Dataset extract: Begin

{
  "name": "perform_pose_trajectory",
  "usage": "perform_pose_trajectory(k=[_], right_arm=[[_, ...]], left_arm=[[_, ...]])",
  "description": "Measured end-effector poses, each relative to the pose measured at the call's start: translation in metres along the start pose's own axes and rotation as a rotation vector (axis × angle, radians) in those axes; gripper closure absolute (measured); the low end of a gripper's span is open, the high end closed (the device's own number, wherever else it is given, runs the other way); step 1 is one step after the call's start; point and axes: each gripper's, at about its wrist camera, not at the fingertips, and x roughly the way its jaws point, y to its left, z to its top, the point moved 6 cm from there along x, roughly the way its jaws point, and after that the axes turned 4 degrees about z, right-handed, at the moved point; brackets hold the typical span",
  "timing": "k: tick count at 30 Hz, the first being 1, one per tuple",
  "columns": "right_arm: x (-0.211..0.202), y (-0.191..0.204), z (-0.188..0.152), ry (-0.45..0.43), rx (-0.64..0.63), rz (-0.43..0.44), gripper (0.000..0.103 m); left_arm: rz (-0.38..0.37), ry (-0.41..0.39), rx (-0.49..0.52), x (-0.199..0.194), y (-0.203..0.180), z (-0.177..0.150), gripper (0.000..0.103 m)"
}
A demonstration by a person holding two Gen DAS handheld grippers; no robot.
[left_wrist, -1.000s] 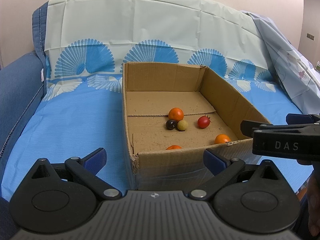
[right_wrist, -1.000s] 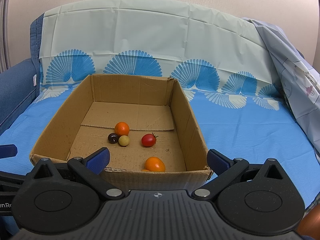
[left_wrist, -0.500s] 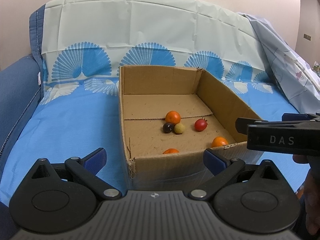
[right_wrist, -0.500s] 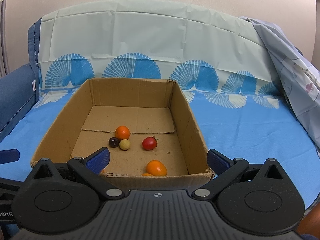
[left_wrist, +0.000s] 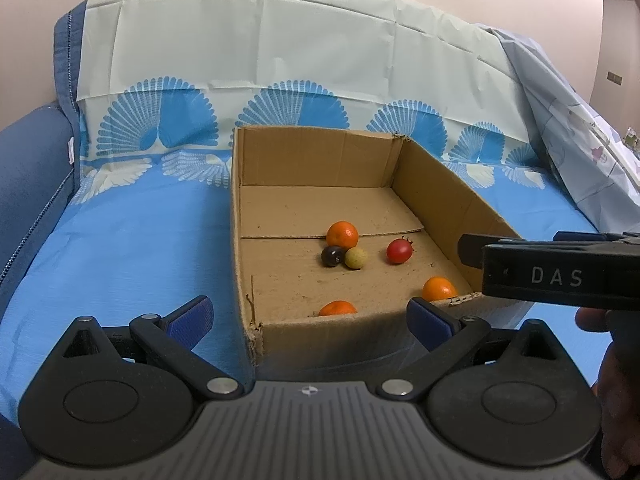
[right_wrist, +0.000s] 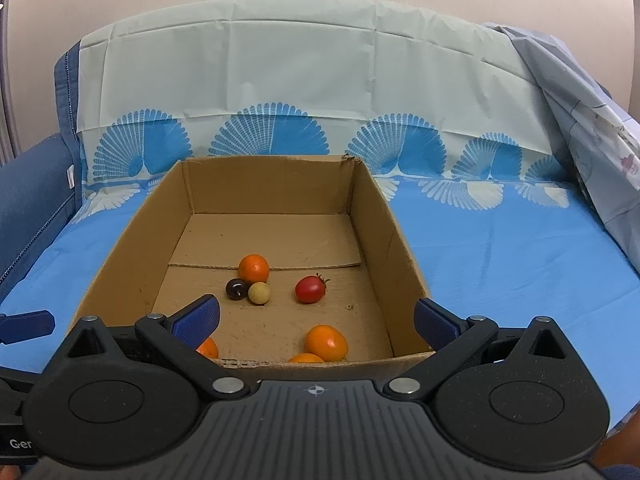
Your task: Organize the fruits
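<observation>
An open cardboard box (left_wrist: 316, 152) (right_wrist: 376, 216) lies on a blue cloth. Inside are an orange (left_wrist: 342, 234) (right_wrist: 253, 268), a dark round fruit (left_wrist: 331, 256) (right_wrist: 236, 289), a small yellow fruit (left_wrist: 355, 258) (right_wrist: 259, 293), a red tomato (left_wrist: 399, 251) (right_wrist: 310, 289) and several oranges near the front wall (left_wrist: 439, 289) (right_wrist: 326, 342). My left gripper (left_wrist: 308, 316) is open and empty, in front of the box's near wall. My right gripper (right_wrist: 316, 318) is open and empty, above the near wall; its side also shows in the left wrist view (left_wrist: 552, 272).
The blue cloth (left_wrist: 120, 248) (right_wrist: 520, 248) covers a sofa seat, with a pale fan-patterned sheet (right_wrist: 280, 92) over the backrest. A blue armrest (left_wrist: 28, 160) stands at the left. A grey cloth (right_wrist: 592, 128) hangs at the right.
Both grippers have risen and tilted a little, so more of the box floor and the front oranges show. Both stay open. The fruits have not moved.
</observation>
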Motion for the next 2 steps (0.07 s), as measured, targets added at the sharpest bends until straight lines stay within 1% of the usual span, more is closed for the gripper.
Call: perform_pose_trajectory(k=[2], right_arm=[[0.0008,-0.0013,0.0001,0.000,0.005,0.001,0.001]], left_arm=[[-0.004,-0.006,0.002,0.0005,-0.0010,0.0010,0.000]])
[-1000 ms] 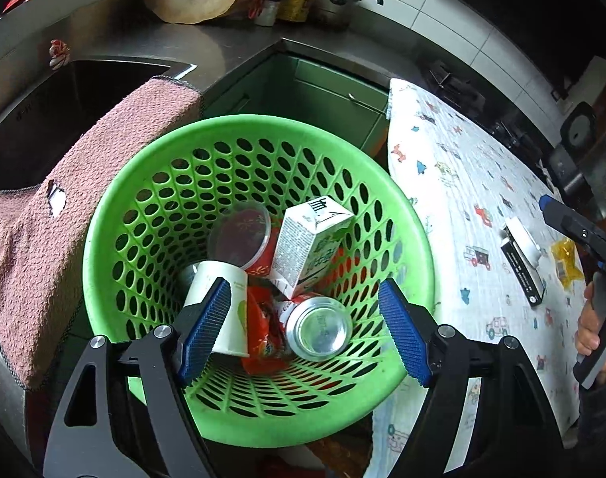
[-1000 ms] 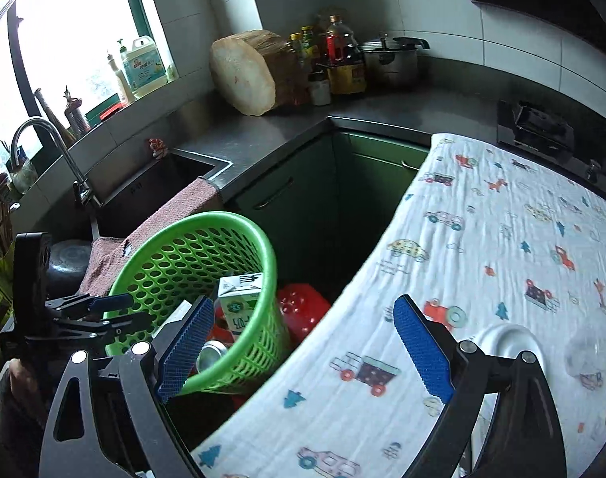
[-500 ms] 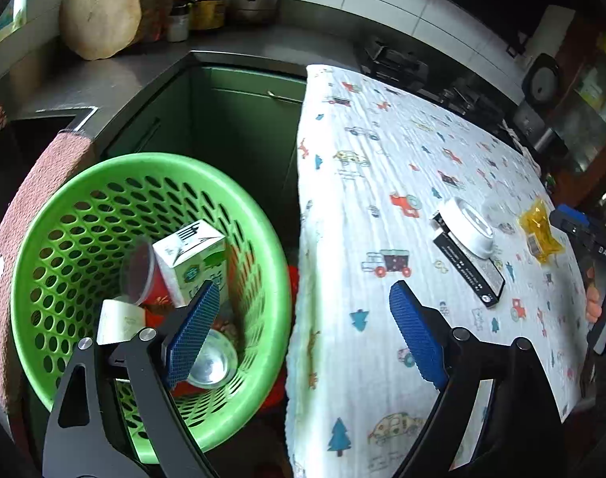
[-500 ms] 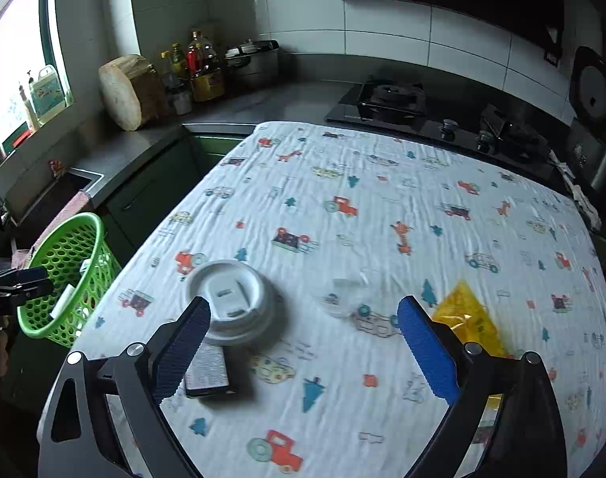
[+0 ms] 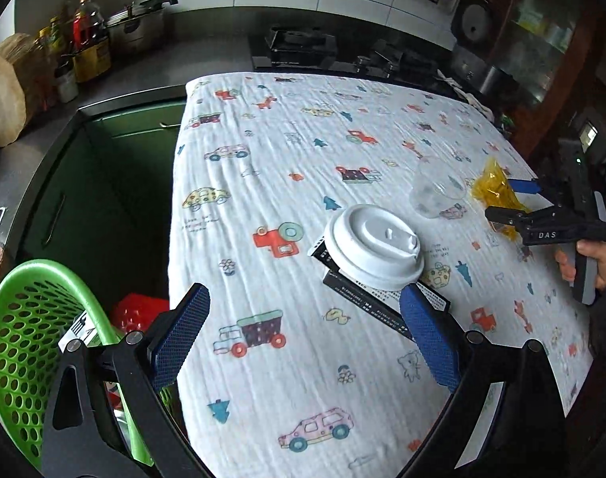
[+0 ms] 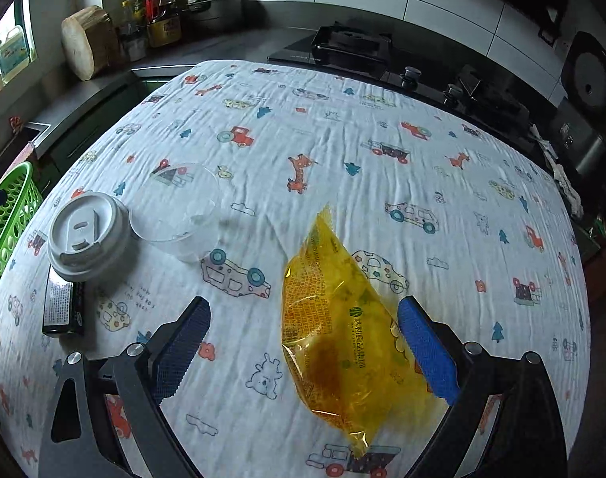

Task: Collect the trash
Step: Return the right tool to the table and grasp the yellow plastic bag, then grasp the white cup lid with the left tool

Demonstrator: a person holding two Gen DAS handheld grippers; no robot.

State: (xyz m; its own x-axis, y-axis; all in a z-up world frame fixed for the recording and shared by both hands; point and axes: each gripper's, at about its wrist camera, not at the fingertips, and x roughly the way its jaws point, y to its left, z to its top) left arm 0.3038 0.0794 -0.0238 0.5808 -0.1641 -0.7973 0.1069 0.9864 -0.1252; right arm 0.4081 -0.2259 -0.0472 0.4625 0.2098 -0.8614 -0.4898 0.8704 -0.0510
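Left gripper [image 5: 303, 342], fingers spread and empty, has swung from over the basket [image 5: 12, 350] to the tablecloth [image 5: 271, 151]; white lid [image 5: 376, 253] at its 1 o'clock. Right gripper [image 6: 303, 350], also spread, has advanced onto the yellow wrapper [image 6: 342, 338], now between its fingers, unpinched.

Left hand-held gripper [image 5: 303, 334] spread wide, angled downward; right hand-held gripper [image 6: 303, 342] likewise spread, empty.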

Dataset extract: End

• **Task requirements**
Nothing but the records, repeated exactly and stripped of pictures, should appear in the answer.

• **Problem solution**
{
  "name": "perform_pose_trajectory",
  "usage": "perform_pose_trajectory(k=[_], right_arm=[[_, ...]], left_arm=[[_, ...]])",
  "description": "Measured end-effector poses, each relative to the pose measured at the call's start: translation in metres along the start pose's own axes and rotation as a rotation vector (axis × angle, radians) in those axes; gripper closure absolute (measured); the low end of a gripper's span is open, the high end closed (the device's own number, wherever else it is given, runs the other way); step 1 is one step after the call's start; point and axes: each gripper's, at about its wrist camera, not at the fingertips, and x roughly the way its jaws point, y to its left, z to its top, the point moved 6 cm from there along x, roughly the way its jaws point, and after that the axes turned 4 degrees about z, right-handed, at the moved point; brackets hold the typical span",
  "timing": "k: tick count at 30 Hz, the first being 1, one per tuple",
  "columns": "right_arm: x (-0.211..0.202), y (-0.191..0.204), z (-0.188..0.152), ry (-0.45..0.43), rx (-0.64..0.63), rz (-0.43..0.44), gripper (0.000..0.103 m); left_arm: rz (-0.38..0.37), ry (-0.41..0.39), rx (-0.49..0.52), x (-0.199..0.194), y (-0.203..0.180), z (-0.177..0.150), gripper (0.000..0.103 m)"
}
A demonstration by a person holding two Gen DAS handheld grippers; no robot.
[left_wrist, -1.000s] 
[right_wrist, -1.000s] 
[left_wrist, -0.500s] 
[right_wrist, -0.500s] 
[left_wrist, +0.000s] 
[right_wrist, +0.000s] 
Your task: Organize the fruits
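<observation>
An open cardboard box (left_wrist: 316, 152) (right_wrist: 376, 216) lies on a blue cloth. Inside are an orange (left_wrist: 342, 234) (right_wrist: 253, 268), a dark round fruit (left_wrist: 331, 256) (right_wrist: 236, 289), a small yellow fruit (left_wrist: 355, 258) (right_wrist: 259, 293), a red tomato (left_wrist: 399, 251) (right_wrist: 310, 289) and several oranges near the front wall (left_wrist: 439, 289) (right_wrist: 326, 342). My left gripper (left_wrist: 308, 316) is open and empty, in front of the box's near wall. My right gripper (right_wrist: 316, 318) is open and empty, above the near wall; its side also shows in the left wrist view (left_wrist: 552, 272).
The blue cloth (left_wrist: 120, 248) (right_wrist: 520, 248) covers a sofa seat, with a pale fan-patterned sheet (right_wrist: 280, 92) over the backrest. A blue armrest (left_wrist: 28, 160) stands at the left. A grey cloth (right_wrist: 592, 128) hangs at the right.
Both grippers have risen and tilted a little, so more of the box floor and the front oranges show. Both stay open. The fruits have not moved.
</observation>
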Motion for the next 2 steps (0.07 s), as measured, targets added at the sharpest bends until straight lines stay within 1% of the usual span, more is closed for the gripper.
Call: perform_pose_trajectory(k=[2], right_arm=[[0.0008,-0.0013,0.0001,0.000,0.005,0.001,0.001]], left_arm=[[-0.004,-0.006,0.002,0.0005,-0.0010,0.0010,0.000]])
[-1000 ms] 
[-1000 ms] 
[-500 ms] 
[-500 ms] 
[+0 ms] 
[+0 ms] 

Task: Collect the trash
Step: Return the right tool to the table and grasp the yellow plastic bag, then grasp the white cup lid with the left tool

Demonstrator: a person holding two Gen DAS handheld grippers; no robot.

State: (xyz m; its own x-axis, y-axis; all in a z-up world frame fixed for the recording and shared by both hands; point and axes: each gripper's, at about its wrist camera, not at the fingertips, and x roughly the way its jaws point, y to its left, z to its top) left arm 0.3038 0.0794 -0.0238 0.5808 -0.1641 -0.7973 0.1069 0.9864 -0.1252; right arm 0.4081 -0.2259 -0.0472 0.4625 0.2098 -0.8614 -0.4898 0.8704 -0.0510
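Left gripper [image 5: 303, 342], fingers spread and empty, has swung from over the basket [image 5: 12, 350] to the tablecloth [image 5: 271, 151]; white lid [image 5: 376, 253] at its 1 o'clock. Right gripper [image 6: 303, 350], also spread, has advanced onto the yellow wrapper [image 6: 342, 338], now between its fingers, unpinched.

Left hand-held gripper [image 5: 303, 334] spread wide, angled downward; right hand-held gripper [image 6: 303, 342] likewise spread, empty.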

No further output remains for this exercise.